Each line with the word "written" must appear in the answer, copied from the records.
───── DATASET RECORDS ─────
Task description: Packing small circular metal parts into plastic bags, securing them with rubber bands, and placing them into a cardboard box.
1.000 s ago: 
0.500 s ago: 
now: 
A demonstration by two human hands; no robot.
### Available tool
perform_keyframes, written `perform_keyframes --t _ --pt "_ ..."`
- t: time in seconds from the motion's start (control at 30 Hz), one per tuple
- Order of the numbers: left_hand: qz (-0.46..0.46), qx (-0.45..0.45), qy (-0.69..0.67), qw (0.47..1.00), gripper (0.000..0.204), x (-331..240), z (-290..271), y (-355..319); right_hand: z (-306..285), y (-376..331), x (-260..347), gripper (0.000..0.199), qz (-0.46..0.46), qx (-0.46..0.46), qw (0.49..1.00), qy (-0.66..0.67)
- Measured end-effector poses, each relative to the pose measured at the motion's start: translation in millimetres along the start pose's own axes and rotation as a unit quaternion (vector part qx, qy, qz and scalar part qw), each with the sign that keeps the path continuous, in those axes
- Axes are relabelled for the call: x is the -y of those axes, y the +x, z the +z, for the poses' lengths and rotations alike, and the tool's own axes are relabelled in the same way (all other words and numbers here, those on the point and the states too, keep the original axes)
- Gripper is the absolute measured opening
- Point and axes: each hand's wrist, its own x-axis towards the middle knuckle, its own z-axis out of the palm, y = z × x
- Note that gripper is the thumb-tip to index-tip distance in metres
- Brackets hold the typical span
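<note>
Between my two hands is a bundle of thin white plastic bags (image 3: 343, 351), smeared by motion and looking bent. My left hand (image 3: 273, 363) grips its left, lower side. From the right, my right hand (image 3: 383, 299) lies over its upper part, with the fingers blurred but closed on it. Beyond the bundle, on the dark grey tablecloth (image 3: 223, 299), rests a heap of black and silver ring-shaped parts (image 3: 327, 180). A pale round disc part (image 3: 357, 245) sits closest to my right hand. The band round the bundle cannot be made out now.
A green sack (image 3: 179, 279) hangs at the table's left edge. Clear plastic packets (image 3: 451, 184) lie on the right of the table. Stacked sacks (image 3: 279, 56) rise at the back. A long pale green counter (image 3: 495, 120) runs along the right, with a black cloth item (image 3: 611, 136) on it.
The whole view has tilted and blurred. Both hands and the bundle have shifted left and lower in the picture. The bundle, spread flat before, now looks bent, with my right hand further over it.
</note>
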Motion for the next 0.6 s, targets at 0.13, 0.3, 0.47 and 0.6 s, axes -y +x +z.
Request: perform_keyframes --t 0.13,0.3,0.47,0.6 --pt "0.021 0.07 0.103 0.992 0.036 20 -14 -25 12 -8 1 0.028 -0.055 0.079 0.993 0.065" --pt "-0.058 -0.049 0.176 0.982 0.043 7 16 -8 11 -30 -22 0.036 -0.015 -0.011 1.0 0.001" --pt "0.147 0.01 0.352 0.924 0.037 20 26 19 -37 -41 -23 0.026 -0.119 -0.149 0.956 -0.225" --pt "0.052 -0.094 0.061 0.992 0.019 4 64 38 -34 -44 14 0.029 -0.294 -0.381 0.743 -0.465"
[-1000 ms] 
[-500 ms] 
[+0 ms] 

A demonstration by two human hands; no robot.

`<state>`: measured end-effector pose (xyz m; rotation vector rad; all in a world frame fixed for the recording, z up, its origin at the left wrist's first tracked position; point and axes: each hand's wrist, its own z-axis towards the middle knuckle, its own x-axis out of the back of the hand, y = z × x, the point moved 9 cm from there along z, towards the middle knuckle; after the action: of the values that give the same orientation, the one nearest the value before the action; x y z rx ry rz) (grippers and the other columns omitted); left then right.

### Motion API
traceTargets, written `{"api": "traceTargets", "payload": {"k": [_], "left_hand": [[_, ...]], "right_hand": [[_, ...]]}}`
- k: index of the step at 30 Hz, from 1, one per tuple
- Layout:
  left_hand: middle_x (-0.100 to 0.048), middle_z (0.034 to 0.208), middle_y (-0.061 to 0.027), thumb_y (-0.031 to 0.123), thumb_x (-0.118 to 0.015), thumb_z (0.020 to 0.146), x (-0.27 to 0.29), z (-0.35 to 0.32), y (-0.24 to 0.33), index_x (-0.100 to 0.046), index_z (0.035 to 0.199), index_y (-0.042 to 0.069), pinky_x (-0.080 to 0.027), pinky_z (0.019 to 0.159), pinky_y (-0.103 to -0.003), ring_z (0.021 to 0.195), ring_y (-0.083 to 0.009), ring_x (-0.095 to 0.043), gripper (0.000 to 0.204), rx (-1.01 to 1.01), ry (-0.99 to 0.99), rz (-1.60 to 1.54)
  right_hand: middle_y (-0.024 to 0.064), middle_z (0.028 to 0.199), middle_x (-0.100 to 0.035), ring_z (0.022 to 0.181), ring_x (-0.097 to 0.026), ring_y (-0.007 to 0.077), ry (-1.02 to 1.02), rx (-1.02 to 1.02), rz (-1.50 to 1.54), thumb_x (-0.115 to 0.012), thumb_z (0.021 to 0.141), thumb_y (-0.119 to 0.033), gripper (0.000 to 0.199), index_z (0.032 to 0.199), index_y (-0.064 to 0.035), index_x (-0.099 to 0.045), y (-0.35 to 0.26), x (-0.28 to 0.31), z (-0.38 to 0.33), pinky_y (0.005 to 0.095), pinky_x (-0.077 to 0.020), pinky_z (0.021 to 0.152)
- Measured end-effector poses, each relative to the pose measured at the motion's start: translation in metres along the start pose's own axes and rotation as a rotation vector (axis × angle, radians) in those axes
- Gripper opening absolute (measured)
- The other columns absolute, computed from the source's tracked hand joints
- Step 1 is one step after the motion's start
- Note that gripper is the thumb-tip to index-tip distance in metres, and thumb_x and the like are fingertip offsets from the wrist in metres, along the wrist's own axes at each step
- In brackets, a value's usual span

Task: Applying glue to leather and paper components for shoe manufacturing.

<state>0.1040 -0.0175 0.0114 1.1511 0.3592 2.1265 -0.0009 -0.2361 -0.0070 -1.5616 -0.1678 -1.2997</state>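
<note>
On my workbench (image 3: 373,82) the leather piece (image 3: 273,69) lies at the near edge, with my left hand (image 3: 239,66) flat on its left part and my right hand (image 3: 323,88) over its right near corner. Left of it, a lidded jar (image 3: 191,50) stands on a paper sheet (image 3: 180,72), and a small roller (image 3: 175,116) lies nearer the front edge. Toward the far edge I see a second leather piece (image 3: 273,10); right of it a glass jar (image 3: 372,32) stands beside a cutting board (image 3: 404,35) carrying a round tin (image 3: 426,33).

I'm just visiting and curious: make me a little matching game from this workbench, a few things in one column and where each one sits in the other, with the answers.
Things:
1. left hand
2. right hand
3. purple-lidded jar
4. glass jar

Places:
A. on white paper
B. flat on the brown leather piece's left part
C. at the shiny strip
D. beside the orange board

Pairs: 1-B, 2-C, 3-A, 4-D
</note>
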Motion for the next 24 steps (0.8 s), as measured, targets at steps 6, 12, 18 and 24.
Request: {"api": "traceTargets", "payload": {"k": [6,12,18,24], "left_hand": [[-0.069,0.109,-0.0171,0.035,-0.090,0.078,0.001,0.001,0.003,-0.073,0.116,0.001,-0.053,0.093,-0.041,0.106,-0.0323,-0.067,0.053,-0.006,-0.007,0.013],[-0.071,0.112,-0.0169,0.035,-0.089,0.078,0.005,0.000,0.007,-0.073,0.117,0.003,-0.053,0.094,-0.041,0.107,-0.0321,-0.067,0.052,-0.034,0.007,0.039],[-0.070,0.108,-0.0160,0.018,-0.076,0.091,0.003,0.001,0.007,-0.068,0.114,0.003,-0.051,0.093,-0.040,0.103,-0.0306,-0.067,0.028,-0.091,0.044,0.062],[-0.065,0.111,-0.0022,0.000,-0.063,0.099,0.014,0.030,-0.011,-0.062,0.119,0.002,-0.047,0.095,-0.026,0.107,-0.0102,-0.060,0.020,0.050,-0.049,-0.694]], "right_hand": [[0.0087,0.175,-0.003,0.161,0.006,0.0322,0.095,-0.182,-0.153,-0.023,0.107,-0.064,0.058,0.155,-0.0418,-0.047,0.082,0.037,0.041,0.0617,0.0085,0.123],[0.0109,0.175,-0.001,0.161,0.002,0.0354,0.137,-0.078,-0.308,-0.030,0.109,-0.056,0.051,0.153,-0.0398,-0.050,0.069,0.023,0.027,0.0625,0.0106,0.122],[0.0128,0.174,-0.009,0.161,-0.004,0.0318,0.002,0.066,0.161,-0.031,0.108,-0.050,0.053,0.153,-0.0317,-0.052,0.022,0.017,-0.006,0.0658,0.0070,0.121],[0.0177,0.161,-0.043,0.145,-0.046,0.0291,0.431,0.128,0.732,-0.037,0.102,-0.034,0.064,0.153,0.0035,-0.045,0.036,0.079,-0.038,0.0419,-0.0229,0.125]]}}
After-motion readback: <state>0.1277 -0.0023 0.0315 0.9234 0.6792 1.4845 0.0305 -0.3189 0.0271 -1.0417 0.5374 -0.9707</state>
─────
ANSWER SECTION >>
perform_keyframes, written `perform_keyframes --t _ --pt "_ ..."`
traceTargets, written `{"api": "traceTargets", "payload": {"k": [_], "left_hand": [[_, ...]], "right_hand": [[_, ...]]}}`

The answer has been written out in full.